Que el intrusismo es una lacra que debe combatirse es algo de sentido común; no por corporativismo vacuo sino por la defensa de la gente preparada para desarrollar su profesión, por la inversión que el Estado y las familias han hecho para preparar a esos profesionales y porque, en el ámbito de países occidentales, en el que todavía nos movemos, el patrimonio artístico, arquitectónico, cultural, histórico, etc. está en manos de conocedores del oficio, no de cualquier listillo que pasaba por ahí.

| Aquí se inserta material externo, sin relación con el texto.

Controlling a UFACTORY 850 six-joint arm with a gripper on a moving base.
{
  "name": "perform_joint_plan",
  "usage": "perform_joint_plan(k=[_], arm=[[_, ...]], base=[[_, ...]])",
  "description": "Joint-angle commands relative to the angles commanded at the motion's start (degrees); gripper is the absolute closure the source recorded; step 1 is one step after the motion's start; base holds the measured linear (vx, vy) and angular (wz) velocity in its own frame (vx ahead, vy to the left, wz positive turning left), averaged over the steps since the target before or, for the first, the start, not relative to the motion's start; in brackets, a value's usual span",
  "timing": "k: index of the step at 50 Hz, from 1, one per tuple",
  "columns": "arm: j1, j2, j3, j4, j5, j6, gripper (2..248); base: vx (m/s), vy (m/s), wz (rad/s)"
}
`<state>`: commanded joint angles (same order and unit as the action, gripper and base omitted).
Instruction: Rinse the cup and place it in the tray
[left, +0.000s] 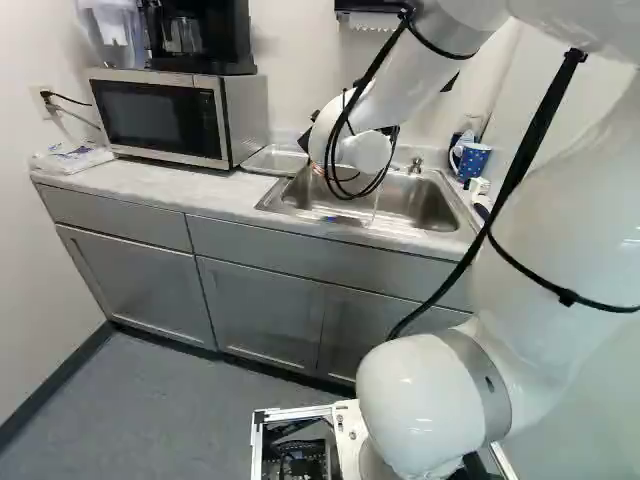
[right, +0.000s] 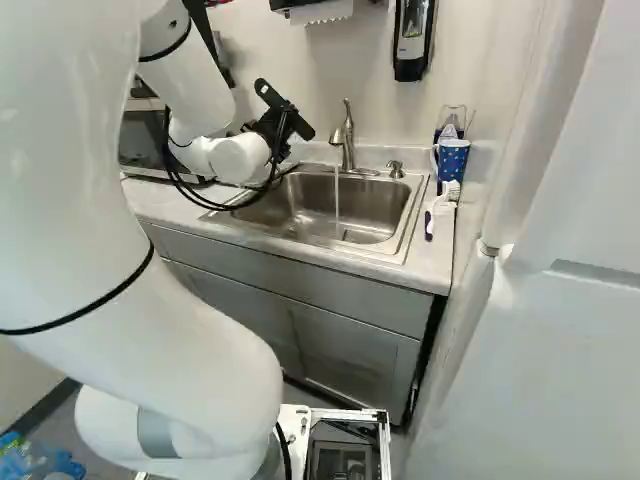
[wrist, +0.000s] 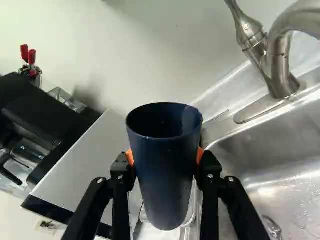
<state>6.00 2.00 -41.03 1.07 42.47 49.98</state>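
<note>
My gripper (right: 276, 128) is left of the faucet in the right base view, its fingertips hidden behind the wrist. In the wrist view the gripper (wrist: 165, 157) is shut on a dark blue cup (wrist: 165, 175), with an orange pad against each side. The cup's open rim faces the wall, its inside partly visible. The tray (left: 262, 170) lies on the counter between microwave and sink; in the wrist view the cup covers part of it. Water runs from the faucet (right: 347, 140) into the sink (right: 412, 215), to one side of the cup.
The microwave (left: 165, 115) carries a black coffee machine (left: 205, 35). Right of the sink stand a blue patterned mug (right: 452, 160) and a white-headed brush (right: 442, 200). A plastic packet (left: 70, 158) lies at the counter's left end. The soap dispenser (right: 412, 40) hangs above.
</note>
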Motion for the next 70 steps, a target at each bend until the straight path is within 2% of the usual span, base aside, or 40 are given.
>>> perform_joint_plan(k=[70], arm=[[0.0,0.0,0.0,0.0,0.0,42.16,124]], base=[[0.0,0.0,0.0]])
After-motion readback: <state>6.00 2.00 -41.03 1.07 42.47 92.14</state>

El colmo de la sorpresa es que el propio Ministerio de Educación, Cultura y Deportes avala y promueve unos cursillos on line para formar restauradores de eccehomos y otros disparates por el estilo. Lo mejor es que en el propio Ministerio tardaron en saber de la existencia de esos cursos, que forman parte de políticas de promoción de empleo, en este caso, del Ayuntamiento de Granada. La ACRE ha pedido al ministerio que suspenda su apoyo a esos cursillos porque “desde ellos se promueven y alientan una capacitación insuficiente que, en último término, puede estimular graves atentados al patrimonio cultural“.

Y cabe preguntarse, ¿qué demonios están haciendo los licenciados y estudiantes de Bellas Artes preparándose concienzudamente en Restauración y Conservación de Bienes Culturales si luego resulta que nada hay regulado y en España cualquier vecino se puede poner a arreglarle la cara a todo cristo?, y nunca mejor dicho.